Here the job is to print all of the entries below verbatim and leave out any picture.
== Exercise data
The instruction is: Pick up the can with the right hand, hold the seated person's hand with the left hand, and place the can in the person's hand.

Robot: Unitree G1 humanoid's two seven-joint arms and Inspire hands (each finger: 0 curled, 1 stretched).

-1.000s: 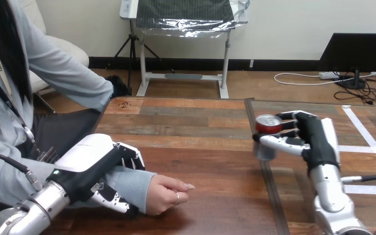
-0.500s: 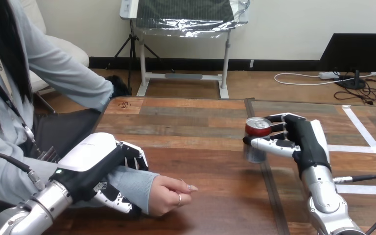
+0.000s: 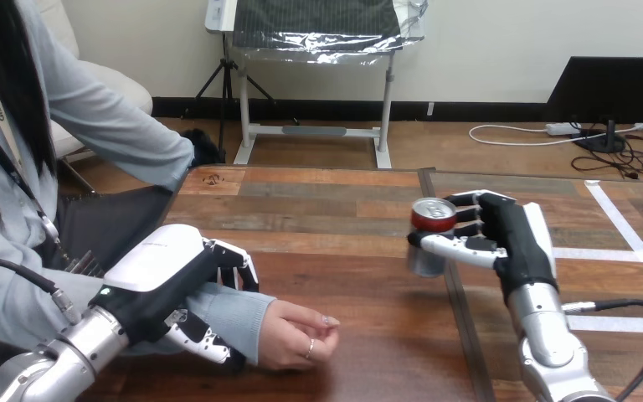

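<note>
The right hand [image 3: 515, 239] grips the can [image 3: 423, 260], held upright over the counter [image 3: 326, 226], right of its middle. The left hand [image 3: 167, 276] is curled round the person's wrist [image 3: 230, 306]. The person's hand [image 3: 297, 335] rests on the counter, loosely cupped, well apart from the can.

Wood table [image 3: 326, 226], plank top: bore white tape strips [image 3: 594, 254] at rt side; bore person's hand [image 3: 297, 335], resting nr front-left edge.

The left hand [image 3: 157, 261], by the tabletop's [image 3: 335, 243] left edge, is black with a big white shell on top. The right hand [image 3: 515, 239], nearer the tabletop's right edge, has black-and-white fingers [image 3: 460, 248]. Both forearms [image 3: 544, 337] are shiny silver.
</note>
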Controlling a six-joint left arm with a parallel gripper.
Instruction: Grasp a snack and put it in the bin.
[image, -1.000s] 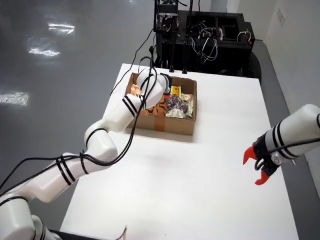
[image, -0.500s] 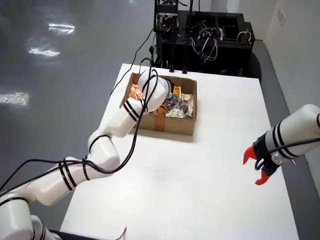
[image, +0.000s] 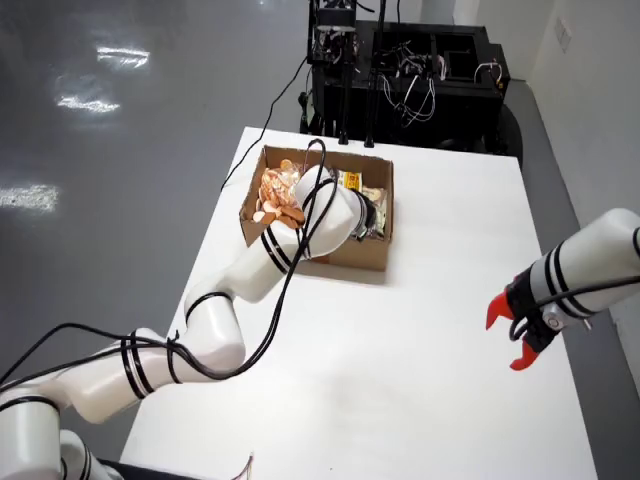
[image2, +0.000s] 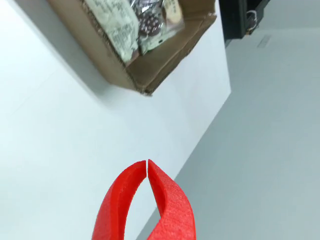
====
Reply to the exercise:
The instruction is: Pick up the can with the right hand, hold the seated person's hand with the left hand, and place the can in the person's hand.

Robot: Unitree G1 humanoid's two seven-joint arms and Inspire hands (each finger: 0 curled, 1 stretched).

-1.000s: 
-0.500s: 
+0.000s: 

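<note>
The right hand [image 3: 515, 239] grips the can [image 3: 423, 260], held upright over the counter [image 3: 326, 226], right of its middle. The left hand [image 3: 167, 276] is curled round the person's wrist [image 3: 230, 306]. The person's hand [image 3: 297, 335] rests on the counter, loosely cupped, well apart from the can.

Wood table [image 3: 326, 226], plank top: bore white tape strips [image 3: 594, 254] at rt side; bore person's hand [image 3: 297, 335], resting nr front-left edge.

The left hand [image 3: 157, 261], by the tabletop's [image 3: 335, 243] left edge, is black with a big white shell on top. The right hand [image 3: 515, 239], nearer the tabletop's right edge, has black-and-white fingers [image 3: 460, 248]. Both forearms [image 3: 544, 337] are shiny silver.
</note>
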Controlling a six-joint left arm with a parallel gripper.
Instruction: Grasp a snack and put it in the bin.
[image, -1.000s] 
[image, -0.500s] 
[image, +0.000s] 
[image2, +0.000s] 

This exercise requires no additional answer.